Esophageal Cancer and Alcohol
The aldehyde dehydrogenase 2 (ALDH2) gene produces an enzyme important to alcohol metabolism. There are two different variants in the gene, one that produces a functioning enzyme and one that produces a nonfunctioning enzyme. Individuals who carry the nonfunctioning variant of the ALDH2 gene have substantial problems metabolizing alcohol, as the broken enzyme causes aldehyde to build up in the body, known as flushing syndrome. It is believed that around 540 million people worldwide carry one or both non-functioning variants. When an individual carries one of the variants (heterozygotes), one nonfunctioning and one normal, they have a 100-fold reduction in alcohol metabolism. These heterozygotes have a higher risk of esophageal cancer when exposed to moderate or heavy ethyl alcohol use as compared to someone who has both functioning variants. Esophageal squamous cell carcinoma (ESCC) is an aggressive cancer with a five-year survival rate around 15 percent.12 Interestingly, carrying two copies of the nonfunctioning enzyme reduces risk for esophageal cancer since those individuals usually avoid alcohol due to the illness they experience after consuming.13
Epigenetics: An Analogy
Continuing our analogy of genes as appliances from above, let’s assume a gene your body needs is like your kitchen faucet. To get water out of the faucet, you have to physically turn it on and off. If you forget to turn the water off, it can flood the kitchen with too much water, doing considerable damage. If the faucet is jammed and you can’t get it to turn on, you will be thirsty and unable to cook or clean. Just as you physically controll a faucet, the epigenome controls if a gene is on or off. As such, if a gene that leads to cell growth is turned on at the wrong time, cancer will be fostered.

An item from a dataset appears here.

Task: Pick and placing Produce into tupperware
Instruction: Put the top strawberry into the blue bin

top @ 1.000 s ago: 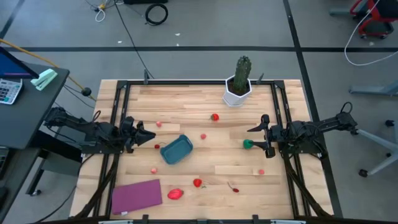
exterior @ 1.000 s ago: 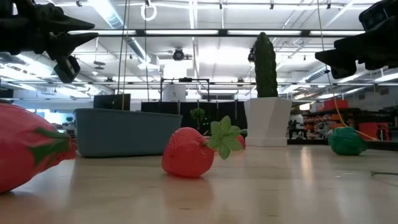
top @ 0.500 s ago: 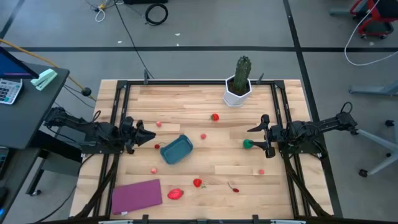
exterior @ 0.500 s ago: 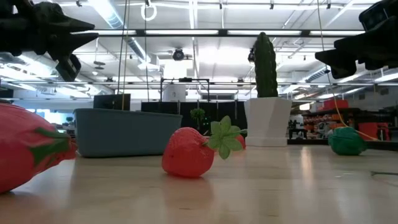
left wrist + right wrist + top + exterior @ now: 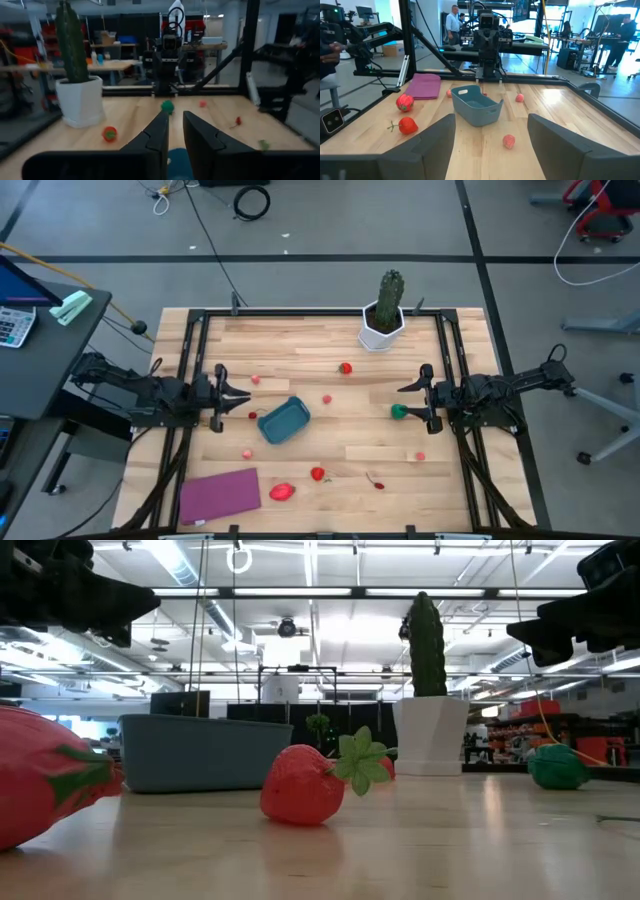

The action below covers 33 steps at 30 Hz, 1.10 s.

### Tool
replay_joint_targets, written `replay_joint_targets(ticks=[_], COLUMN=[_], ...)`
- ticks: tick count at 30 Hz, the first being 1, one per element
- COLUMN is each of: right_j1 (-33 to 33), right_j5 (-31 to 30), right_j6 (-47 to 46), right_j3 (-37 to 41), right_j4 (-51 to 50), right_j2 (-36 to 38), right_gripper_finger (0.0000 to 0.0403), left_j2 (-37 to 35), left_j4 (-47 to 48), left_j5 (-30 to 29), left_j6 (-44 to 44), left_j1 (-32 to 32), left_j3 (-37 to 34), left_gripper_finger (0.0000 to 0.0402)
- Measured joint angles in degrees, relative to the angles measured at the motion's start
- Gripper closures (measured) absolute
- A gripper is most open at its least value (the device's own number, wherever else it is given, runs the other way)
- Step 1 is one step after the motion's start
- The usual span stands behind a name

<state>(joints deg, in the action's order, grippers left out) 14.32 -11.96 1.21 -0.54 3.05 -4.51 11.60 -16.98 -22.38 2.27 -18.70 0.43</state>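
The teal tupperware (image 5: 284, 421) sits flat on the wooden table, left of centre, and also shows in the low view (image 5: 205, 752) and the right wrist view (image 5: 479, 107). Small red and pink produce lies scattered around it: a strawberry (image 5: 345, 367), another (image 5: 317, 473), and a larger red piece (image 5: 282, 491). A green piece (image 5: 399, 412) lies on the table under my right gripper's fingertips. My left gripper (image 5: 243, 399) hovers just left of the tupperware, its fingers (image 5: 155, 135) a narrow gap apart. My right gripper (image 5: 406, 402) hangs wide open well above the table (image 5: 540, 635).
A tall green cactus in a white pot (image 5: 385, 310) stands at the table's far edge. A flat purple mat (image 5: 220, 493) lies at the near left corner. Black frame rails run along the table's left, right and far sides. Bare wood shows across the middle and far left.
My left gripper has turned about its own long axis while staying in place beside the tupperware. The right arm, the tupperware and the produce have kept still.
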Motion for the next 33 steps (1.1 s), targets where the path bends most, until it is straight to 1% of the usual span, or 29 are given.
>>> replay_joint_targets(ticks=[6, 11, 14, 17, 21, 23, 25, 27, 30, 33], right_j1=[0.0, 0.0, 0.0, 0.0, -0.1, -0.1, -0.1, -0.1, -0.1, -0.3], right_j5=[0.0, 0.0, 0.0, -0.3, -0.6, -0.6, -0.8, -1.8, -4.2, -5.7], right_j6=[0.0, -0.1, -2.9, -3.8, -2.7, -2.9, -5.1, -6.9, -4.1, -0.8], right_j3=[0.0, 0.0, 0.0, 0.0, 0.0, 0.0, -0.1, -0.5, -1.0, -1.0], right_j4=[0.0, 0.0, 0.0, 0.4, 3.3, 4.9, 7.0, 6.7, 7.0, 6.6], right_j2=[0.0, 0.0, 0.0, 0.0, 0.0, 0.0, 0.0, 0.0, 0.0, -1.1], right_gripper_finger=[0.0145, 0.0145, 0.0145, 0.0145, 0.0145, 0.0145, 0.0145, 0.0145, 0.0145, 0.0145], left_j2=[0.0, 0.0, 0.0, 0.0, 0.0, 0.0, 0.0, 0.0, 0.0, 0.4], left_j4=[0.1, 0.1, 0.6, 0.9, 1.5, 1.5, 1.4, 1.5, 1.8, 2.6], left_j5=[-0.1, -0.1, -0.4, -0.9, -1.6, -4.0, -7.1, -8.4, -8.5, -8.5], left_j6=[-3.3, -2.6, -1.6, 1.3, 3.7, 5.1, 5.9, 5.9, 5.4, 3.2], left_j1=[0.0, 0.0, 0.0, 0.3, 1.6, 2.5, 3.6, 4.8, 6.6, 8.5], left_j3=[0.0, 0.0, 0.2, 1.2, 2.8, 3.5, 4.1, 4.3, 4.3, 4.3], left_gripper_finger=[0.0348, 0.0347, 0.0335, 0.0312, 0.0265, 0.0239, 0.0215, 0.0194, 0.0175, 0.0169])
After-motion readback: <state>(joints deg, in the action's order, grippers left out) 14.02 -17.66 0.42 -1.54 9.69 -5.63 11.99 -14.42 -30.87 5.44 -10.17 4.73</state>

There are some parts of our genome we always want to keep dormant. In our analogy, let’s say you are going out of town for a long time. You want to make sure your house’s appliances remain off and no unwelcomed outsiders can enter your property. To ensure this, you turn the security system on and lock your doors as protection against outside intrusion and activity. Likewise, there are genes in our genome, conserved through our evolutionary history, that must stay off to conserve good health. Just as the security system locks down your dormant house, the epigenome silences these unneeded genes. Some environmental exposures, such as BPA, can break down this security system and turn on genes that disrupt healthy systems.
Whereas the genome is the full code for all of the proteins that make up a human being, the epigenome, in its simplest form, is a system of tags that surround the genome and controls what it does. It is these tags that can turn a gene on or off, controlling if a gene produces its product. Through epigenetic mechanisms, cells can become specialized.14 In fact, your development from one fertilized egg into a collection of 200 cell types across 3 trillion adult cells occurs through epigenetic regulation.15 Though every single cell in your body holds the entire genetic code for a human being, only specific genes are active in specific cells. This is how cells are specialized. For example, genes that allow cells to detect light are turned on in the eye but not the liver. Humans need different genes to function at different times, depending on if cells need to repair themselves, to fight off intruders, to divide into two cells, or to function as part of an organ. Epigenetic mechanisms allow this to happen.16
Environmental exposures can change gene expression through epigenetic mechanisms. For example, worker bees and a queen bee are genetically identical. When a developing bee is fed royal jelly, an epigenetic modification is made to the reproductive genes and they turn on. The genes are not changed, but whether they are active or not has. In humans, a hormone circulating in a mother’s bloodstream can affect the developing reproductive system of her baby (fetus). When the hormone enters a cell, it binds a receptor that then binds with a specific stretch of DNA. This stretch of DNA is called a “hormone response element” and precedes a specific target gene. By binding, the gene is turned on (transcribed), turning into a product. It is through this process that endocrine disrupting chemicals can alter gene function in pathways associated with infertility, obesity, cancer and osteoporosis.17 See the analogy at right.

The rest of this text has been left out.